● **About this task**: Retype only what runs from the first line of the records to the line with "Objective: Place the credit", inclusive, and no pictures.

● **Exercise materials**:
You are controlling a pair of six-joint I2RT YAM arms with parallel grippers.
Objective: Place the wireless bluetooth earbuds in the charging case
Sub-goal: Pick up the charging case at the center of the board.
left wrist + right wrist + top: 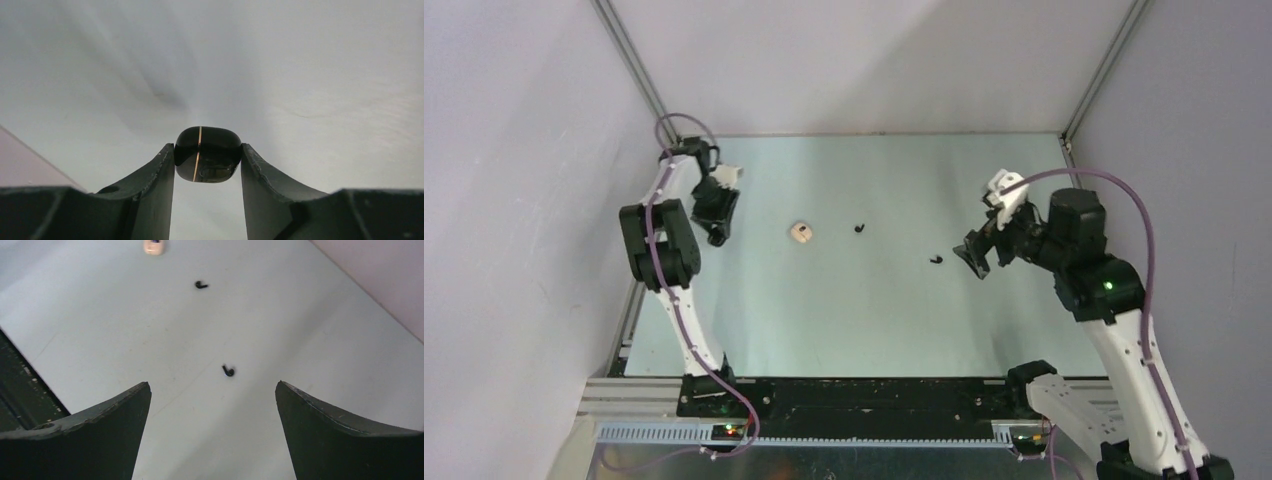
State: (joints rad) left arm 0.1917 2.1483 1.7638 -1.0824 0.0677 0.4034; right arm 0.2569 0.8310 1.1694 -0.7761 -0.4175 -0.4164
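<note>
Earbuds (pixel 937 260) black, two loose mid-table | cream case (pixel 801 233) nearby | left claw (pixel 207 151) pinches black case (pixel 210 142) | right claw (pixel 212 386) spread

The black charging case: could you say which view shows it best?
Left wrist: the black charging case, seam visible, fills the left gripper. Top external loses it against the dark gripper; right wrist omits it.

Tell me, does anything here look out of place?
Two black earbuds lie loose and apart on the table, while the left gripper clamps a black case that looks shut.
</note>
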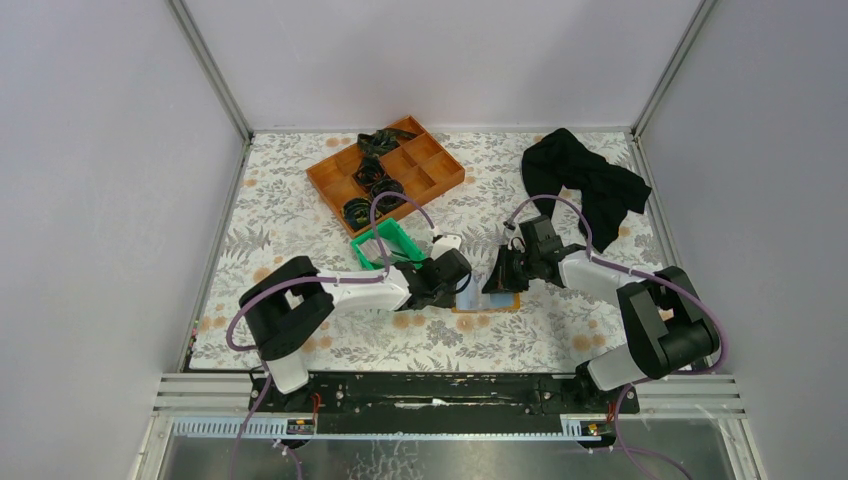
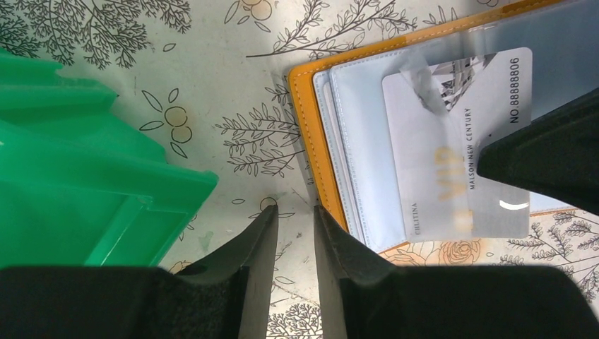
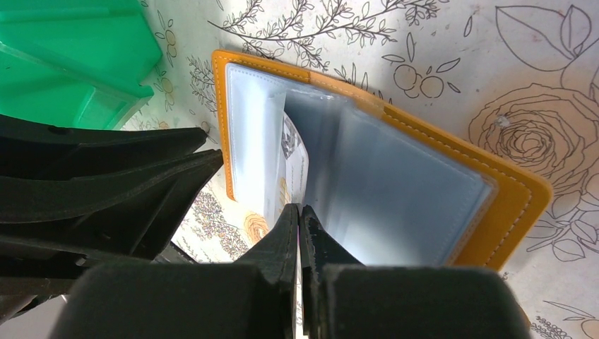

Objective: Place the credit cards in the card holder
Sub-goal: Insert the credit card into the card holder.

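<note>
Our right pincer (image 3: 299, 210) pinches a credit card (image 2: 438, 162) at the card holder (image 3: 523, 205). Our left pincer (image 2: 295, 212) is a bit open beside it, on flowery cloth (image 1: 290, 210) with grey walls (image 1: 100, 150) around.

The card holder (image 1: 485, 302) lies open on the table (image 1: 300, 225), near the middle and close to the near edge. A card (image 2: 452, 155) lies between its pages. The left gripper (image 1: 463, 285) is just left of it and the right gripper (image 1: 498, 280) just right. The bin (image 1: 395, 240) stands behind it to the left. The tray (image 1: 325, 190) is further back, and the cloth (image 1: 590, 180) lies in the far right corner.
</note>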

● **Output**:
You are controlling a pair of six-joint I2RT YAM arms with parallel grippers.
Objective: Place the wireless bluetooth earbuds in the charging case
Sub-goal: Pick up the charging case at the center of the board.
left wrist + right wrist + top: 
State: (joints rad) left arm 0.1917 2.1483 1.7638 -1.0824 0.0677 0.4034; right arm 0.2569 0.8310 1.1694 -0.7761 -0.4175 -0.4164
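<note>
Earbuds (pixel 937 260) black, two loose mid-table | cream case (pixel 801 233) nearby | left claw (pixel 207 151) pinches black case (pixel 210 142) | right claw (pixel 212 386) spread

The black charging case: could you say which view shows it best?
Left wrist: the black charging case, seam visible, fills the left gripper. Top external loses it against the dark gripper; right wrist omits it.

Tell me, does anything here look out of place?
Two black earbuds lie loose and apart on the table, while the left gripper clamps a black case that looks shut.
</note>
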
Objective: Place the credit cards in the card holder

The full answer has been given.